O candidato do PMDB revelou que pretende participar das eleições deste ano, em Goiânia, com “humildade e movido pelo ideal de servir, principalmente aos mais necessitados.”

Lembrou o prefeitável que não fará campanha com com “retaliações ou ataques” a quem quer que seja. “Estou na vida pública para construir, trabalhar em favor do povo. Não quero ganhar eleição dizendo que os adversários não prestam. Quero ganhar a eleição mostrando que tenho capacidade e experiência para governar a cidade.”

Iris Rezende definiu três prioridades para a administração: saúde, segurança, pavimentação asfáltica e habitação popular. Ele anunciou se, eleito, vai retornar com os mutirões. “A população precisa de união de todos para resolver as suas demandas de falta de asfalto, de iluminação pública, de eliminação de matagal. Com os mutirões, vamos engajar toda a comunidade na solução dos problemas coletivos.”

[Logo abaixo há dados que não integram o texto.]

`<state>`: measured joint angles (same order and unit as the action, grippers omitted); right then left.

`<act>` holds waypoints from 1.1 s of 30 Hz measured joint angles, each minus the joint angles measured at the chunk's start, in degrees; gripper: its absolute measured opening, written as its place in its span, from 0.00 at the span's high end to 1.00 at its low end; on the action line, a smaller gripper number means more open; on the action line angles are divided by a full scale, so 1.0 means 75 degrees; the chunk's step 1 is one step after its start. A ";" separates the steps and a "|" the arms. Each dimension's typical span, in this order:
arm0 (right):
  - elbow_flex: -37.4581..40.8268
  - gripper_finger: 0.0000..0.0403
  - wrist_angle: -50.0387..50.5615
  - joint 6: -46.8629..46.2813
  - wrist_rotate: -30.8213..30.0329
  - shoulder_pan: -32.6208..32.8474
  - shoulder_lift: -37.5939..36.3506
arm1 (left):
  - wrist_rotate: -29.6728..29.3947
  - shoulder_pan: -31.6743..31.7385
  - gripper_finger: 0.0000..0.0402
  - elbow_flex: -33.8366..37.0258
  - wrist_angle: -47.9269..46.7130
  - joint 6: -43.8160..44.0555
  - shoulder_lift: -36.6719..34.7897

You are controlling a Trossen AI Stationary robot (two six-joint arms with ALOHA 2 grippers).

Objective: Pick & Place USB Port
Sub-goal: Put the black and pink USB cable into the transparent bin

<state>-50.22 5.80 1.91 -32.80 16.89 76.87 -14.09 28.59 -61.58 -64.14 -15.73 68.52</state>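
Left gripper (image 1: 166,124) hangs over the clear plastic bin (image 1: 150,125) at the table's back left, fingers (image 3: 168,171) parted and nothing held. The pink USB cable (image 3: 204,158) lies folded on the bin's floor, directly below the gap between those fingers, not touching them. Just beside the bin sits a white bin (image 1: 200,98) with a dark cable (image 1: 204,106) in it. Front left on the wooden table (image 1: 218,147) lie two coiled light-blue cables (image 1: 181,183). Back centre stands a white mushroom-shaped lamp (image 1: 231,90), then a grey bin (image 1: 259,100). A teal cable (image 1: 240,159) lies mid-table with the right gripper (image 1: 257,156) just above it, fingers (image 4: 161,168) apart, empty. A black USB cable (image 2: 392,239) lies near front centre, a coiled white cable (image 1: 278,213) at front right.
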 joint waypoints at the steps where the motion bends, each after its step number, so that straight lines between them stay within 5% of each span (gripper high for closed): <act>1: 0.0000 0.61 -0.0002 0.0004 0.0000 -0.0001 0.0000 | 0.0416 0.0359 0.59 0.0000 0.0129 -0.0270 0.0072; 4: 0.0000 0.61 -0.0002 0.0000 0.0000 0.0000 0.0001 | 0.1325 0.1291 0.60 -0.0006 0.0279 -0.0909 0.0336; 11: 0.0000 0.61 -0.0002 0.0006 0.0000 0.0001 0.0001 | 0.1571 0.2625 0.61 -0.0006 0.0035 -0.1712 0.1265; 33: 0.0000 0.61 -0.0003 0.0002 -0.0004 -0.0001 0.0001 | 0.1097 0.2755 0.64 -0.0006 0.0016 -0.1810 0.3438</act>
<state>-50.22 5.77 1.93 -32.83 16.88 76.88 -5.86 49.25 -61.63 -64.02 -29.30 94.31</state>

Questionado se fará oposição ao prefeito Paulo Garcia (PT), Iris Rezende disse que aceitou concorrer novamente à prefeitura de Goiânia para debater “ideias e projetos” e realizar uma campanha “propositiva”. E acrescentou: “Não vou perder tempo em dizer que sou oposição a esse ou aquele.”

O peemedebista lembrou que seu objetivo é de “pensar no futuro de Goiânia”, com iniciativas que, efetivamente, venham melhorar a qualidade de vida das pessoas. Ele revelou que, ao assumir a prefeitura de Goiânia, em janeiro de 2005, se deparou com um débito financeiro na ordem de R$ 260 milhões. “E não fiquei lamentando. Tomei a iniciativa do trabalho para pagar as dívidas, aumentar a receita e realizar as obras esperadas pela população.”

Iris Rezende revelou que o PMDB acertou alianças com DEM, PRP, PDT, PTC. O Solidariedade, presidido em Goiás pelo ex-deputado federal Armando Vergílio e que foi candidato a vice-governador de Iris em 2014, ainda não acertou a coligação com os peemedebistas. Iris conversa com as direções do PRB e Solidariedade.

Vice-prefeito

Até o início da noite o PMDB ainda não tinha definido, com aliados, o candidato a vice-prefeito na chapa a ser encabeçada por Iris. Estão cotados: Joel Sant’ana Braga Filho (DEM) e Major Araújo (PRP) e Armando Vergílio (Solidariedade).

Fernando Meirelles, presidente estadual do PTC, confirmou o apoio à candidatura de Iris. O PTC pertencia a base aliada do governador Marconi Perillo. O irmão de Fernando é o deputado estadual Cláudio Meirelles, que não esconde sua contrariedade política com o Palácio das Esmeraldas.

Iris Rezende vai prosseguir hoje as conversações com os presidentes dos partidos aliados para definir o candidato a vice-prefeito, já que rejeita a ideia de chapa puro sangue –seja candidato a prefeito e vice do PMDB. “A preferência é dos partidos aliados para a escolha do nome do vice”.